I didn’t think it would ever happen. I knew landing an interview with JoJo while she was in Chicago might be doable since artists do a ton of press while they’re in town and I can talk my way into a lot of shit. But even after I got the email confirming a sit-down with her right before her sound check on a Wednesday at the very end of August, I wasn’t getting my hopes up. It was just too good to be true.
I thought I’d run into car trouble on the 12-hour drive from Alabama to Chicago the day of the interview (long story), but no.
Or, when I hopped into my Uber from my hotel to the venue, which immediately took a wrong turn and put us dead in the center of Chicago rush-hour traffic, promising to triple the travel time and make me miss the interview altogether.
"This is it," I thought. "I'll never make it." But somehow the driver got us back on track, and I made it with time to spare.
Then there was, inevitably, confusion at the entrance to the venue, security not letting me through because I wasn’t on the right list.
But before I knew it, I was walking around the back of the venue, her manager opening the huge gate into the gaping back lot where all of the tour buses sat behind the stage. The lot, an endless expanse of clean gray cement, beaming white in the afternoon sun, nearly blinded me.
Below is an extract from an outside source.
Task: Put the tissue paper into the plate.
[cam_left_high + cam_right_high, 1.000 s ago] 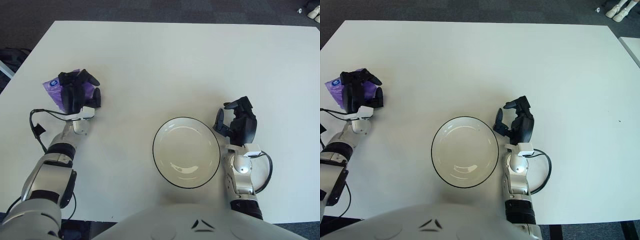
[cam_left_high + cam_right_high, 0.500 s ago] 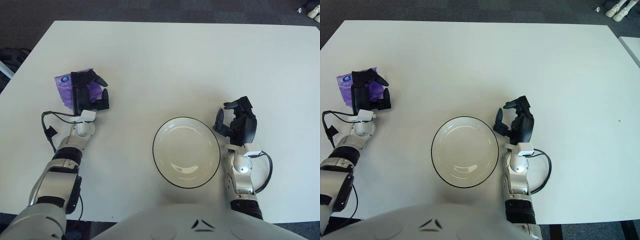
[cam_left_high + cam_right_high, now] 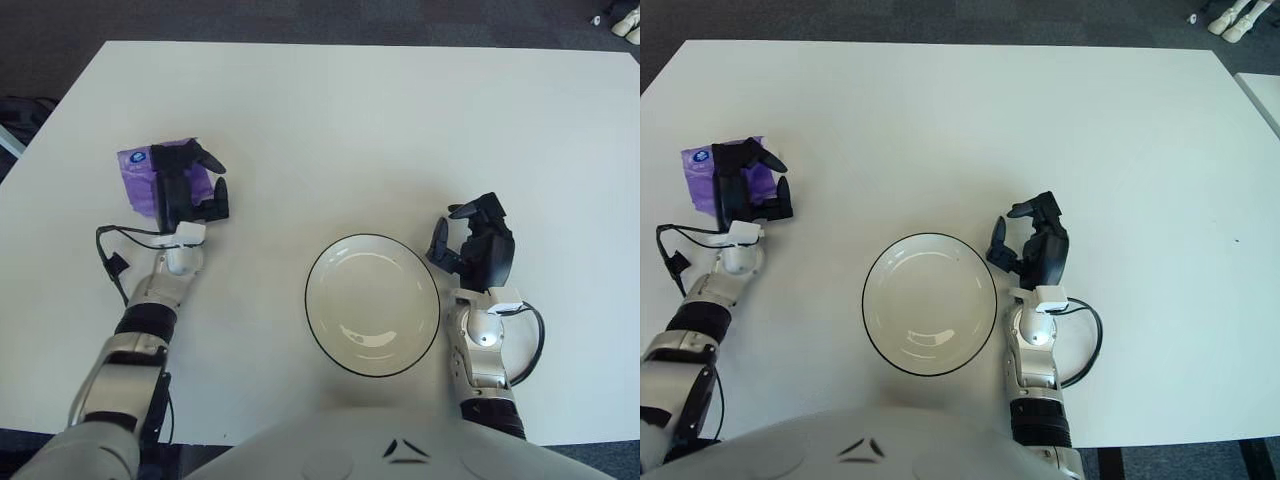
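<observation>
Since the earlier frame the left hand (image 3: 187, 187) has carried the purple tissue paper (image 3: 150, 177) rightward, fingers clamped around it, left of the plate (image 3: 372, 304). The right hand (image 3: 475, 245) shows just right of the plate, fingers loosely curled, holding nothing.

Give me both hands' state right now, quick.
Left hand: closed on the purple tissue pack, far left of the plate.
Right hand: fingers relaxed, holding nothing, just right of the plate.
</observation>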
That's when it hit me. I'd spent so long preparing myself for the interview to fall through that I was only now realizing that it was actually going to happen. I was walking in what felt like slow motion, and I heard her manager say to me, muffled and echoey, as if spoken through water, “You’re gonna interview her in her tour bus, cool?”
We approached the huge black tour bus, sitting like a beached whale in a desert of white sand, something out of a Dalí. I reached out to grab the door handle when she stopped, looked behind us, and called out:
“Hey, Jo, you ready?”
It’s almost like she materializes in front of me. In a twirl of hair, a big smile, and the cleanest pair of Js I have ever seen, JoJo is walking toward me.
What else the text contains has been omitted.